In the first half of this decade, with various stakeholders coming out in favour of different methods of defining carbon reductions and carbon limits, Darby says it was Yamin who pushed for the “simplicity and universality of zero emissions,” using the historic Montreal Protocol on ozone-depleting chemicals as a model. “Once people get their heads round this scary idea, they enjoy having this constraint and something to work towards,” Yamin said. And as the idea gained traction, she said the informal network that began at Tennant’s home drove the goal forward.
“There are many mothers of this goal,” she told Climate Home.
Rachel Kyte, then a World Bank climate envoy, recalled her initial skepticism for the idea. “There were a lot of mainstream thinkers who were really horrified and put off by the whole idea,” she said. “I was in the middle of the international financial complex at the time. I was throwing up the dust you would expect to get: how are you going to stitch together the money and support for developing countries, and all the rest of it.”
The lionesses debated whether long-term targets were a distraction from short-term action, and whether a net-zero goal “gave too much wiggle room to delay emissions cuts and rely on sucking carbon dioxide out of the air,” Climate Home writes. After a series of “really profound conversations” brought Kyte around, she was instrumental in securing World Bank support for a net zero emissions goal in the Paris Agreement. Meanwhile, then-World Resources Institute Global Climate Director Jennifer Morgan brought the campaign to Berlin, and the administration of Chancellor Angela Merkel.
“Having that kind of long-term goal was very important to give the certainty, particularly to the private sector, so they could plan and have a managed transition,” Morgan recalled. In June 2015, Merkel secured G7 agreement on the need for “decarbonization of the global economy over the course of this century”, after what Morgan described as a “huge fight” with Canada and Japan.
At one point, the lionesses split on whether a 2.0°C target for average global warming—as opposed to 1.5°C, with net zero by 2050—would be a strong enough goal to declare the Paris Agreement a victory. “There was a lot of reluctance to put numbers on the Paris Agreement goals,” recalled Laurence Tubiana, who was serving at the time as France’s climate ambassador. But “without any benchmark, it was a recipe for failure,” she told Climate Home. “We knew the benchmark had to be more precise than ‘well below two degrees’.”
A week out, the draft agreement still included “seven or eight options for translating the temperature target into something countries could be held accountable for,” Darby writes.
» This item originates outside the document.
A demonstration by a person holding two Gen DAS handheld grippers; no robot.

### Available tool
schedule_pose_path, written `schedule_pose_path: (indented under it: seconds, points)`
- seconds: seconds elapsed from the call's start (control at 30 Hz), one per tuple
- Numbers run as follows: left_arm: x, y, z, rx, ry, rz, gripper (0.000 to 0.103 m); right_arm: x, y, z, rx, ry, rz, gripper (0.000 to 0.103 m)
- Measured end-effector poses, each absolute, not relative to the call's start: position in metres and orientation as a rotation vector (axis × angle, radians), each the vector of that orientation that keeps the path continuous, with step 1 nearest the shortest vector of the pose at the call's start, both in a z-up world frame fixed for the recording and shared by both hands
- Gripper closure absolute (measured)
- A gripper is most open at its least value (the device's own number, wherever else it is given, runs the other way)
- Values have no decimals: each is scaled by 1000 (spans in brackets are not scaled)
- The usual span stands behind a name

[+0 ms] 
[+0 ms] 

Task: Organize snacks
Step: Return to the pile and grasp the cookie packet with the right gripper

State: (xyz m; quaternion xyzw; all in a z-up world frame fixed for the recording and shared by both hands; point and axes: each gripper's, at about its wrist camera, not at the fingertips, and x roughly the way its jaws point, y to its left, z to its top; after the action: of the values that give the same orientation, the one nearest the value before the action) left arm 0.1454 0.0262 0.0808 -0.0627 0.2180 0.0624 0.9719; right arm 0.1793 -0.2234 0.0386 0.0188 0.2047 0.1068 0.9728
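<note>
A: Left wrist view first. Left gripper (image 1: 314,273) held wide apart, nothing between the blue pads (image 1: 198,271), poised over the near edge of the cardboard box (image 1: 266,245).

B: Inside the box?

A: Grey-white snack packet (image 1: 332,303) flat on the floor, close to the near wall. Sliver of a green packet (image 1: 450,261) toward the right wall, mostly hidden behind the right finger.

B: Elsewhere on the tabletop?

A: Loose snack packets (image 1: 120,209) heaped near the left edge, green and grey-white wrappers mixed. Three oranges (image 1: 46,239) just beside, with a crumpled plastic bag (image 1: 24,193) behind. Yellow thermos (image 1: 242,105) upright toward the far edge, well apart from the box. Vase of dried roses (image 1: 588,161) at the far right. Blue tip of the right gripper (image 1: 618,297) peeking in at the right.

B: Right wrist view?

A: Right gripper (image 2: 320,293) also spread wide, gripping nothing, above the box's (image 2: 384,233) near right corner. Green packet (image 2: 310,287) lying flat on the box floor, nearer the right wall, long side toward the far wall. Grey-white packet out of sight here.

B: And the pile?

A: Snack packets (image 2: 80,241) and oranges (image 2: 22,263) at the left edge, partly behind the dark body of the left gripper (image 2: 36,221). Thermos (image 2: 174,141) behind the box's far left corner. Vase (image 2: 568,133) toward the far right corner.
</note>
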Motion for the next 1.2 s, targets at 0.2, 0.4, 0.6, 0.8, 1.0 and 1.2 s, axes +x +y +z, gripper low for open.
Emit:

The “wordier formulation” in the final text set out an agreement “to achieve a balance between anthropogenic emissions by sources and removals by sinks of greenhouse gases in the second half of this century”, with a reference to equity that allowed poorer countries more time to decarbonize than richer ones.Five years later, “those few lines have become the dominant guideline for national governments aspiring to be climate champions,” Darby writes. Her detailed account (read the whole post!) lays out the different twists, turns, and interpretations that have played out as the Paris Agreement moves toward implementation.